What is being asked:
Only the lines from the one containing "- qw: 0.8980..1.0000" through the one containing "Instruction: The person" should be printed, exactly as they appear below, with both ends included.

--- Recorded data Enclosed Below ---

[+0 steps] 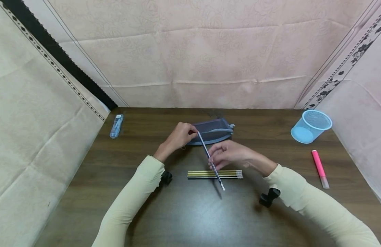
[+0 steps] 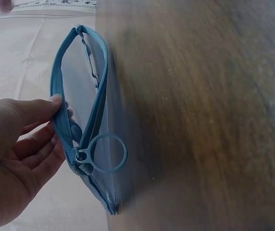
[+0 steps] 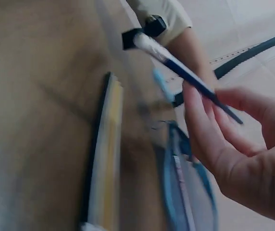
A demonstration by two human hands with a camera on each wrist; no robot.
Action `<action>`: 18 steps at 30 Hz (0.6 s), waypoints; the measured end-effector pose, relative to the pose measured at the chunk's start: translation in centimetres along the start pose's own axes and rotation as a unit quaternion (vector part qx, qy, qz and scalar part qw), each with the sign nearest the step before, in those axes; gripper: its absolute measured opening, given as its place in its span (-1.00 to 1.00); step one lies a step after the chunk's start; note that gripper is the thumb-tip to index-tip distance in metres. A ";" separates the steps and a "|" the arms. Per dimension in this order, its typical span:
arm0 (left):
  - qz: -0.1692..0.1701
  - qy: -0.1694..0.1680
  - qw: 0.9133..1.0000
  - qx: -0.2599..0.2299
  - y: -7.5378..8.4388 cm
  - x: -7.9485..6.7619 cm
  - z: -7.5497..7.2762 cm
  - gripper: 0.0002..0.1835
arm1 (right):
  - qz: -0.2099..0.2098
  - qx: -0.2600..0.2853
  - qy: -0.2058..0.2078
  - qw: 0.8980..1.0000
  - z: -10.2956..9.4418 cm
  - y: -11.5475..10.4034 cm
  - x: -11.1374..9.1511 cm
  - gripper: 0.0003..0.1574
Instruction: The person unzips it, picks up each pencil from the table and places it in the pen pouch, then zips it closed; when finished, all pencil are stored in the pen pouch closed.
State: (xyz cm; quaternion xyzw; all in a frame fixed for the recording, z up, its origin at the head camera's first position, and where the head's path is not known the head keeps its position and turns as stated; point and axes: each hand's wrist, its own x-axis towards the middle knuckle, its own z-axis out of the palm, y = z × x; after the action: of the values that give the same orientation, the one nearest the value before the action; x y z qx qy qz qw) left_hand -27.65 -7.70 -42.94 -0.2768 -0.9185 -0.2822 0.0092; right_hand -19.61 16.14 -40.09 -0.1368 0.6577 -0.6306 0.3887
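My left hand pinches the rim of a blue-grey mesh zip pouch between thumb and fingers. In the left wrist view the pouch's zipper is undone, its mouth gapes, and a ring pull hangs from it. My right hand holds a dark blue pencil by thumb and fingertips, tilted above the table, its white end towards me. Below it several gold and dark pencils lie side by side. The right wrist view shows a thin pale stick inside the pouch, its kind blurred.
On the right of the wooden table a light blue mesh cup stands, with a pink marker lying nearer. A small blue oblong item lies far left. Cloth hangs behind the table.
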 end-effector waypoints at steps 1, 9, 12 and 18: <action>0.000 0.000 1.000 -0.001 0.0 0.0 0.0 -0.85 | 0.021 0.011 -0.015 1.000 0.0 0.3 0.1 -0.78; 0.002 -0.002 1.000 0.001 0.1 -0.1 -0.2 -0.83 | 0.118 0.147 -0.021 0.982 -0.8 1.5 1.2 -0.79; 0.002 -0.004 1.000 0.001 0.1 -0.1 -0.3 -0.83 | 0.134 0.212 0.010 0.968 -1.4 1.9 1.7 -0.72; 0.004 -0.009 1.000 0.001 0.0 -0.1 -0.2 -0.84 | 0.131 0.311 0.091 0.937 -2.1 2.4 3.1 -0.69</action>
State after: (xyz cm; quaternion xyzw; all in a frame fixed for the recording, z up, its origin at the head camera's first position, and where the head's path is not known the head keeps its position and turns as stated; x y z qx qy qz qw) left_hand -27.61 -7.82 -42.73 -0.2830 -0.9177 -0.2786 0.0026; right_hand -22.38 15.95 -43.58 0.1367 0.4735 -0.7569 0.4292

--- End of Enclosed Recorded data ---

Result of the exercise:
  - qw: 0.8980..1.0000
  - z: -10.2956..9.4418 cm
  - y: -11.5475..10.4034 cm
  - x: -11.1374..9.1511 cm
  - gripper: 0.0003..0.1574
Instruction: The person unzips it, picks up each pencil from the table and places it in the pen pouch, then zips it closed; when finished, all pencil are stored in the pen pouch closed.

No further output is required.